Usain Bolt (aka "Lightning") looks like he has all the goods. He is a 6 feet 5 inch man child, who hit the world when he won the 2002 World Junior Championship, as a 15 year old, right on home soil in Kingston, Jamaica. He smashed the national schoolboy record for 400 metres, by nearly one second in 45.4 seconds, months later. He now walks the 100 metres, while others huff and puff, and records times under 10 seconds like it's in slow motion. Like America's Michael Johnson, he could easily have become an Olympian 200-400 doubler. Instead, he headed down in distance. Maybe, he may move to try the 100-200-400 treble, when he grows up. People in Jamaica wonder if "Lightning" should be running against horses instead of humans. The adrenalin level was under control until the track and field started last night. Since then, the island has been rocking to the cadence of fast feet running in China.

Jamaica has a good compliment of athletes due to perform on the track, mainly in the explosive events such as the sprints. Coming into this Olympian year, we already had our Hercules. We had the world record holder in the short sprint, Asafa Powell. He looked a good bet for the final if not the gold, but he had a record of "underperformance" in the big finals ("Asafa too sof'...", or "Asafa, we a suffer" comments were often heard), so would have only one way to get that fragility monkey off his back--win the gold. Then buddum. Up strides "Lightning", whose coach wanted him to get in some speed work to help his 200 metres running. Whoops. New world record of 9.72 seconds. Since then, almost every time "Lightning" bolts he is a man apart--barely a man at 21. So, the bolt is naturally quick, and the 200 should be a lock (unless he gets a muscle pull or cramp, or one of those sneak thieves catch him with a false start), or his urine sample has the structure of a stallion.

So far, everything is going to plan; the main men are through to the semis. Jamaica may have to deal with an influx of scientists and nutritionalists if we sweep the 100 metres (yes, we have a third athlete who is a contender). Everyone will want to know what we do to produce these kinds of runners. Culture? Running as slaves to get away from Massa's whip? The food? We all love those great starches like yam, dumplings, cassava, boiled green bananas. We fill up on natural vitamins from all our fruits and their juices (mangoes, pineapples, bananas). We move easily to our rhythms that everyone wants to try to emulate. We have our easy, and easy to mock style of hurry up: "Soon come...never reach", "No problem...", "Cool runnings..." We are quick to get excited.

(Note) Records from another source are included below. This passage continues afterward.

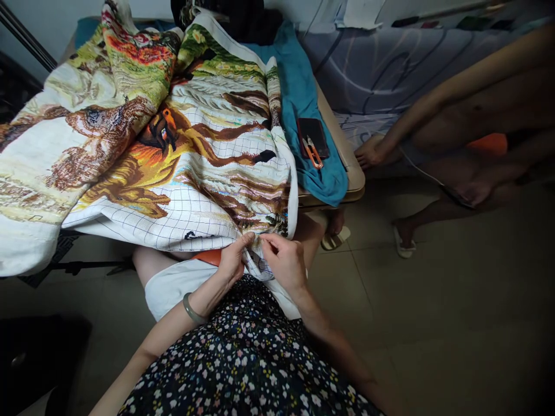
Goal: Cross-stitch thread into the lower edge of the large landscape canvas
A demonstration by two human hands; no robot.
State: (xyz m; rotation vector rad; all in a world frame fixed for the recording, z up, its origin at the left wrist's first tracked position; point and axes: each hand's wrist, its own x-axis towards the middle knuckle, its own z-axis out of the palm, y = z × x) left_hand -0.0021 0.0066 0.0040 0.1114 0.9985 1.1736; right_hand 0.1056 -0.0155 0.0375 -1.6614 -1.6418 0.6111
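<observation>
A large cross-stitch cloth (191, 150) with brown, orange and green stitched pictures and a blue grid lies spread over a table and hangs into my lap. My left hand (232, 260) pinches the cloth's lower edge between thumb and fingers; a green bangle sits on that wrist. My right hand (284, 260) is right beside it with fingers curled on the same edge; whether a needle is in them is too small to tell.
A teal cloth (303, 98) covers the table's right end, with a dark phone (314, 136) and orange thread snips (313, 153) on it. Another person's bare legs and sandalled feet (405, 240) are at the right on the tiled floor. A dark stand is at the lower left.
</observation>
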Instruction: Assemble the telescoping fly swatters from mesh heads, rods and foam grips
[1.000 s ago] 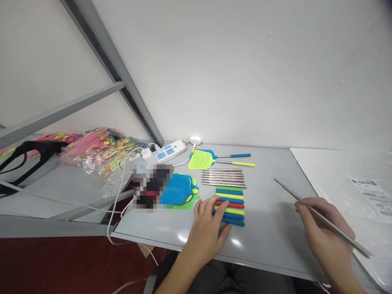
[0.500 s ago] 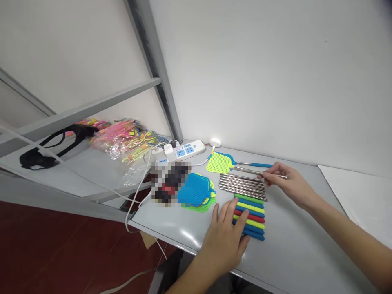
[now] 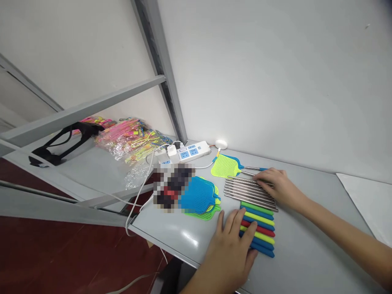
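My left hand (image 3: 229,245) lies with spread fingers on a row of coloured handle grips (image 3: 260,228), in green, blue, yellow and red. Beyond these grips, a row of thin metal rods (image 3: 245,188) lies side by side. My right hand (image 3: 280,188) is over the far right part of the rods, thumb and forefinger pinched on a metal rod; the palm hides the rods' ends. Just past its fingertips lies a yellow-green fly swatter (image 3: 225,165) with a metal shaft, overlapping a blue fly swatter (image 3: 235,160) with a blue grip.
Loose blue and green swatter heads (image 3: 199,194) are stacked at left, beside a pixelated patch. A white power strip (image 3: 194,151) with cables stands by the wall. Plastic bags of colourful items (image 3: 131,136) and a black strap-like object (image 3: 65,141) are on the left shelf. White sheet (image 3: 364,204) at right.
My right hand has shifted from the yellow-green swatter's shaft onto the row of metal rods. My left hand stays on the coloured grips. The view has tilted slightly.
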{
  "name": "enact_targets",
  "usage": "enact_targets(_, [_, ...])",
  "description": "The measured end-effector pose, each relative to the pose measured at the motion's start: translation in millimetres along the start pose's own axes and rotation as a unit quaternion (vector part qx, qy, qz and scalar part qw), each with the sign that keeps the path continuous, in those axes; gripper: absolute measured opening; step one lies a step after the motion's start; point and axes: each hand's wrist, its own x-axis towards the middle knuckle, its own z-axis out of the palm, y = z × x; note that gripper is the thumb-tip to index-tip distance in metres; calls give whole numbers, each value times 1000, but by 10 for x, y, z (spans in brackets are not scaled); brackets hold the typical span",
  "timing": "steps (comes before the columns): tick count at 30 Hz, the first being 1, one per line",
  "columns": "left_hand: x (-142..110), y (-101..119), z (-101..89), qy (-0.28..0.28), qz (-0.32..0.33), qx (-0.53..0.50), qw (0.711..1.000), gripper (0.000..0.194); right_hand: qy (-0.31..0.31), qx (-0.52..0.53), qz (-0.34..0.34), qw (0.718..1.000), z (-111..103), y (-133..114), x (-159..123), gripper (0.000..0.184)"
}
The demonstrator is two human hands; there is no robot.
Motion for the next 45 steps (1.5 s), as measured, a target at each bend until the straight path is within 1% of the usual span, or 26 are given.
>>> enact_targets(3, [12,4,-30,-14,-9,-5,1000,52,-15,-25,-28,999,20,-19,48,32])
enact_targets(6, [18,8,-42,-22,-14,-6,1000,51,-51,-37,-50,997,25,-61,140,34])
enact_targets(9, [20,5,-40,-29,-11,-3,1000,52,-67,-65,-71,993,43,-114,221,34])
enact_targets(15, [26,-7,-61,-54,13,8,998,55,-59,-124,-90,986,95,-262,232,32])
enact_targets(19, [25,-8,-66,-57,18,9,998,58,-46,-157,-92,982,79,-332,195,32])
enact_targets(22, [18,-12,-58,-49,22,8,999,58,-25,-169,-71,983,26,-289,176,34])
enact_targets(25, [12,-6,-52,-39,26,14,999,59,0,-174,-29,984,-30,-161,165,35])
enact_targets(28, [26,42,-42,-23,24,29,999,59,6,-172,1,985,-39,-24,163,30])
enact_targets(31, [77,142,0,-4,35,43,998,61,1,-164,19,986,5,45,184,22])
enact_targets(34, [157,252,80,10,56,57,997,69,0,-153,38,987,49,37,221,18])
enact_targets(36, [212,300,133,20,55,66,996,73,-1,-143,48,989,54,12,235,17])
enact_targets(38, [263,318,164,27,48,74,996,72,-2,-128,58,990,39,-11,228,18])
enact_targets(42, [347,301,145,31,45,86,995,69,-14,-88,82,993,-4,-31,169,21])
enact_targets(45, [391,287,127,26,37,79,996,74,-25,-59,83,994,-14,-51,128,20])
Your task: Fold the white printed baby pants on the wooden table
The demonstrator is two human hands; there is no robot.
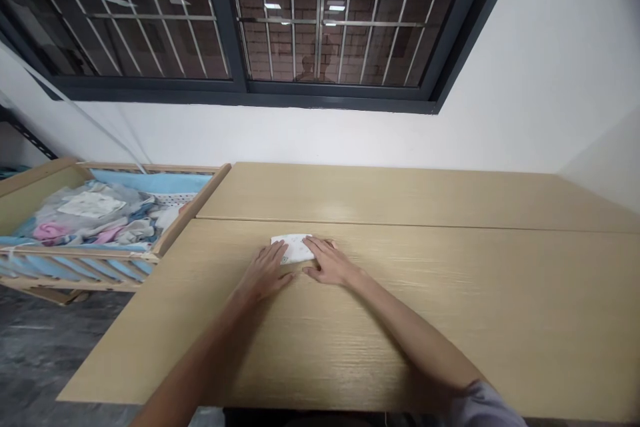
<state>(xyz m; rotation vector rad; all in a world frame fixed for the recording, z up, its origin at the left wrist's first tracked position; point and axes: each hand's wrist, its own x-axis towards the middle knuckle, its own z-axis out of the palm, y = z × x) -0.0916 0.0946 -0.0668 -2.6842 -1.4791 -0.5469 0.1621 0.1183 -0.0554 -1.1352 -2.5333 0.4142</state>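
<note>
A small white folded cloth [296, 249] with faint markings lies flat on the light wooden table [410, 307]. My left hand [267, 271] rests on its left edge, palm down, with the fingers stretched out and the thumb pointing right. On the right edge lies my right hand [329, 261], also flat with its fingers extended. Both hands touch the cloth from above, and neither is closed around it. The fingers cover the cloth's two side edges.
Left of the table stands a wooden crib [193, 213] with blue lining, holding a pile of clothes [135, 230] and a clear plastic bag [93, 203]. A seam runs across the tabletop. Behind are a white wall [300, 137] and a barred window [330, 97].
</note>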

The sports commentators on TV are struggling even after a week with the 12 hour time difference. They have come up with little that is brilliant in terms of insights. They have had good practice in pronouncing the names of athletes from places like the Ukraine and Uzbekistan, and know that the Maldives are not something that happens in the swimming pool. But I think all of this gloss with shatter if tomorrow, in the final, Lightning strikes gold for the first time. If he and Asafa make 1-2, then "Lawd!". If we sweep, clear the streets because we are going to party.